Given the foregoing field activities, the company is increasing its year-end exit rate production estimates to between 10,000 and 11,000 boe/d. The total 2012 Light Oil capital budget now stands at $525 million. The increased Light Oil capital budget is expected to be offset by a reduction in the Thermal Oil capital budget as a result of a reduced working interest in certain project areas as a result of a possible joint venture arrangement.

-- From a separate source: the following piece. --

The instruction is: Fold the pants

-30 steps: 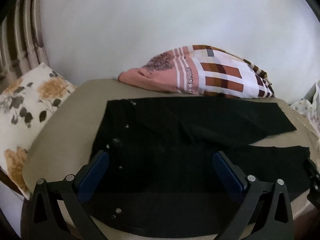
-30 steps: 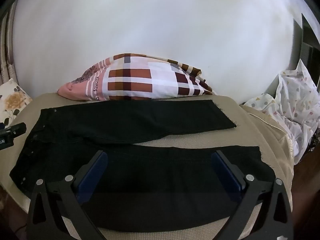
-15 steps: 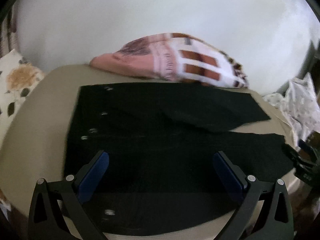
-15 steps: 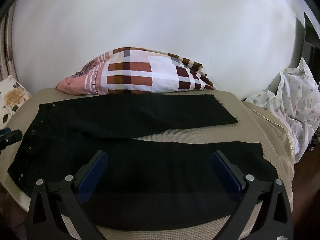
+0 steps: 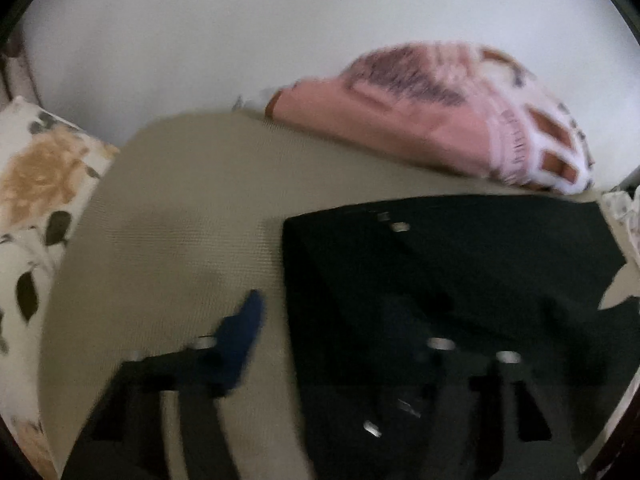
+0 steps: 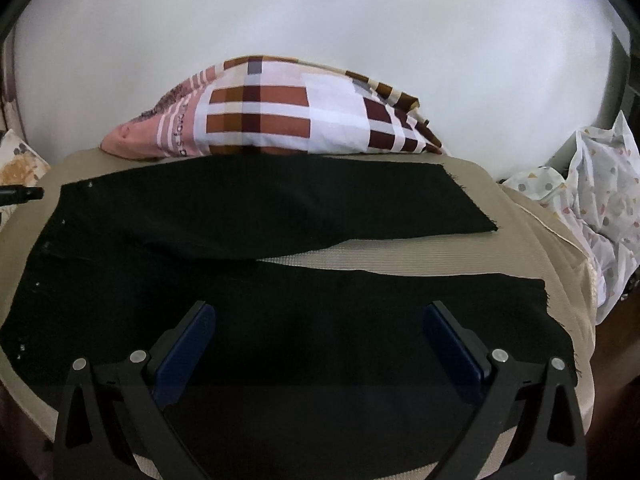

Athabasca is a dynamic, Canadian company focused on the development of oil resource plays in Alberta, Canada. The company has accumulated an extensive, high quality resource base suitable for the extraction of thermal crude oil (bitumen) and light oil. Well financed and endowed with quality assets and talented people, Athabasca is poised to become a major Canadian oil producer. It aspires to produce 220,000 boe/d by 2020, half thermal oil and half light oil. Athabasca is traded on the TSX under the symbol ATH.
Conference Call and Webcast Today July 26, 2012
9:00 am Mountain Time (11:00 am Eastern Time)
A conference call to discuss the second quarter will be held for the investment community and media on July 26, 2012 at 9:00 a.m. MT (11:00 a.m. ET). To participate, please dial 888-231-8191 (toll-free in North America) or 647-427-7450 approximately 15 minutes prior to the conference call. An archived recording of the call will be available from approximately 2:00 p.m. ET on July 26 until midnight on August 9, 2012 by dialing 855-859-2056 (toll-free in North America) or 416-849-0833 and entering conference password 96770614.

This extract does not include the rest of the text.